La Chine face à une montagne de dettes masquées

La Chine face à une montagne de dettes masquées

Deuxième puissance économique et premier exportateur mondial, la Chine est confrontée à un ralentissement de sa croissance. Ce dernier est d’ordre structurel avec la montée en puissance du secteur tertiaire et d’ordre conjoncturel avec notamment l’augmentation des tensions commerciales avec les États-Unis. La croissance se situe certes toujours autour de 6 % mais elle s’érode. Les autorités chinoises surveillent avec attention l’évolution de l’activité afin d’éviter tout conflit social. Cet accompagnement du ralentissement passe par la mise en œuvre d’une politique monétaire accommodante et une politique de soutien à certains secteurs clefs comme le bâtiment. La conséquence est une augmentation de la dette. Si au niveau national, la dette chinoise reste sous contrôle, elle apparaît cependant de plus en plus dangereuse au niveau des collectivités locales.

En effet, la dette publique chinoise ne s’élève qu’à 38 % du PIB bien loin des 98 % du PIB de la France. Mais, les administrations locales ont recours à la dette hors bilan dans des proportions croissantes. Ces collectivités sont à l’origine de 85 % des dépenses publiques chinoises mais ne reçoivent que 50% des recettes publiques. Elles sont contraintes de s’endetter pour réaliser les infrastructures demandées par l’échelon central. Or, l’administration de Pékin a rendu difficile le recours à l’emprunt pour les collectivités locales.

Des entités spécifiques pour les dettes locales : 70% du PIB

Afin de contourner la réglementation, ces dernières ont mis en place des entités spécifiques dénommées « véhicules de financement des administrations locales » (lgfv). Ce sont des sociétés qui sont supposés bénéficier de la garantie de l’État et qui peuvent donc s’endetter dans les meilleures conditions possibles. La Chine comptait, en 2018, plus de 11 500 Ifgv dont la dette publique représente 70 % du PIB. Selon le FMI, cette dette a été multipliée par trois en moins de 10 ans. Elle est mal contrôlée par les pouvoirs publics et par la banque centrale chinoise. Elle est par ailleurs avant tout générée par les régions les plus pauvres de Chine.

Depuis 2010, les autorités chinoises tentent de maîtriser cet endettement masqué des collectivités locales. Des opérations de conversions de dettes ont été engagées afin de rendre plus transparente la comptabilité des collectivités locales. Le Gouvernement a facilité le recours à la transformation des titres en émettant des obligations à taux réduit. Malgré tout, de plus en plus, des lgfv sont dans l’incapacité de faire face à leurs échéances. Leurs revenus d’exploitation ne couvrent qu’environ 40 % de leurs charges annuelles. Elles sont donc contraintes de s’endetter pour rembourser. La croissance de l’endettement des lfgv, malgré les opérations d’échanges de titres, est de 20 % chaque année.

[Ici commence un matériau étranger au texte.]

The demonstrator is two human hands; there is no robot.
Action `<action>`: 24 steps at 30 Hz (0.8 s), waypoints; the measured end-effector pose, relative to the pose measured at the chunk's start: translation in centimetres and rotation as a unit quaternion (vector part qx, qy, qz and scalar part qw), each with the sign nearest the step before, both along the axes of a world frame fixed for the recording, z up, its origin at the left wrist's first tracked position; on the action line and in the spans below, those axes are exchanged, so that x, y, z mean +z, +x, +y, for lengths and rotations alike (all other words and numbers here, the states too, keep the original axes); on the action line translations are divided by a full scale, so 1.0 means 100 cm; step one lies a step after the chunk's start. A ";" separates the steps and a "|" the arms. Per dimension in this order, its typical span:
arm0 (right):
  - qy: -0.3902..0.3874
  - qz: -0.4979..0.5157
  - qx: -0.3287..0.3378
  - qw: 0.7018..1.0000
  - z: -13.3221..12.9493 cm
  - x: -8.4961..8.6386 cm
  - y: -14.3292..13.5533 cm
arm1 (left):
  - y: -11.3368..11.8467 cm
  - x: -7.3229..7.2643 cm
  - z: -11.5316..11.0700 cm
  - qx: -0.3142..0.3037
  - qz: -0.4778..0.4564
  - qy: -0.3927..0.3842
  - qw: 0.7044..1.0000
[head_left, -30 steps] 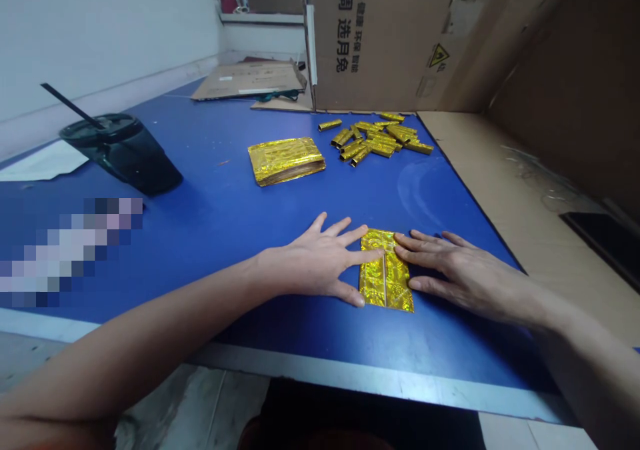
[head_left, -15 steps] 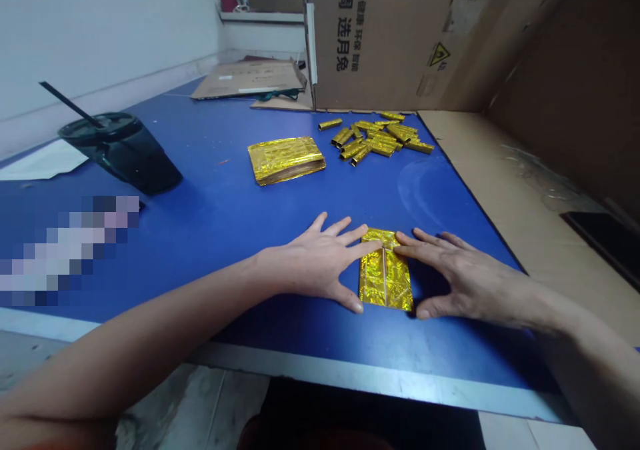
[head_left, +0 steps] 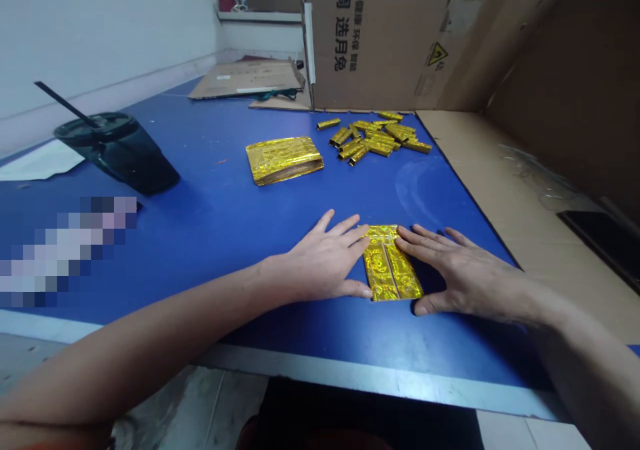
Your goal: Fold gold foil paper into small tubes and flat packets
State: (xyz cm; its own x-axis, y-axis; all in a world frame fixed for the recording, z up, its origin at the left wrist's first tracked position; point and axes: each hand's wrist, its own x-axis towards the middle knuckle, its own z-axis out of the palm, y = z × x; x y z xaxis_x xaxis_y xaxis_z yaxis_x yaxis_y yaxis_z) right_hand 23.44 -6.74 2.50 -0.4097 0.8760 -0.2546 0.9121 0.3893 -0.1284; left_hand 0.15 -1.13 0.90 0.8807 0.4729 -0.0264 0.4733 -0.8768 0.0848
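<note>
A shiny gold foil paper piece [head_left: 385, 263] with a seam down its middle lies flat on the blue table [head_left: 210, 237] in the head view. My left hand [head_left: 327, 257] is at its left side, fingers stretched and spread, fingertips and thumb touching that edge. On the opposite side, my right hand [head_left: 455, 270] has its fingers extended too, with fingertips on the upper right part and the thumb by the lower right corner. Farther back sits a stack of gold foil papers [head_left: 285, 160]. Beyond the paper, several small gold foil tubes [head_left: 377, 137] form a loose pile.
A dark tumbler with a straw [head_left: 123, 153] stands at the left, near a blurred-out patch. Flat cardboard [head_left: 247, 79] lies at the back. A large cardboard box [head_left: 380, 43] rises behind the tubes, and a cardboard strip [head_left: 480, 177] runs along the right edge.
The foil paper has turned slightly, its lower edge shifting right. My left fingers have drawn back from its middle to the left edge, and the left thumb now touches the lower corner.
</note>
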 end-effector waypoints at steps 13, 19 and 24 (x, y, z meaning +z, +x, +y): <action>0.016 0.013 -0.008 1.000 -0.002 -0.004 -0.013 | 0.003 0.002 -0.004 -0.033 -0.043 -0.010 0.998; 0.024 0.020 0.007 0.999 -0.003 -0.003 -0.015 | 0.001 0.005 0.011 0.006 -0.025 -0.016 1.000; 0.075 0.069 0.055 0.993 -0.003 -0.003 -0.015 | -0.007 0.009 0.015 -0.017 -0.044 -0.071 0.996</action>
State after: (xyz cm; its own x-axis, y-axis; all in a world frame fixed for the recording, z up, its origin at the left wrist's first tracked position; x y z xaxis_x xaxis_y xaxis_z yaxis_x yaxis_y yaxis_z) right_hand 21.90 -7.09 2.18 -0.5273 0.8477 -0.0584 0.8405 0.5103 -0.1821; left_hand -0.60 0.39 1.78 0.8982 0.4394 -0.0134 0.4285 -0.8683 0.2498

Une croissance de 20%, les dettes hors contrôle. 

En 2018, le Gouvernement chinois a accepté des défauts de bilan mais cela a eu comme conséquence une augmentation des taux d’intérêt proposés au Ifgv pouvant conduire à une implosion de l’ensemble du système. Le relèvement des taux a, en outre, réduit les ressources des collectivités locales qui ont été contraints d’interrompre les travaux sur une autoroute autour de la ville. Le ralentissement de la construction a été assez brutal.

Les investissements dans les infrastructures n’ont augmenté que de 1,6 % en mai par rapport à l’année précédente, contre plus de 10 % au début des années 2010. Face à la montée des inquiétudes, le gouvernement chinois a assoupli la réglementation financière applicable aux collectivités locales afin qu’elles puissent s’endetter en direct plus facilement. Il a demandé aux responsables locaux d’émettre des obligations spéciales pour les grands projets tels que la modernisation des réseaux électriques.

Une banqueroute des collectivités locales est possible 

Pour éviter un blocage financier des collectivités locales, les autorités de Pékin sont disposées également à un financement direct des lgfv en ayant recours à la China Development Bank qui appartient à l’État. La situation des collectivités locales chinoises est suivie de près par l’État central pour des raisons économiques, sociales et politiques. Une banqueroute des collectivités pourrait, par effet domino, mettre en danger la sphère financière chinoise et saper la confiance des Chinois vis-à-vis du pouvoir en place. L’arrêt de nombreux chantiers pourrait dans certaines régions occasionner une augmentation du taux de chômage, ce qui est craint également par le Gouvernement. Enfin, la Chine qui entend devenir d’ici 2049 la première puissance économique mondiale ne peut guère se payer le luxe d’imiter les Américains en connaissant une crise digne de celle de 2008.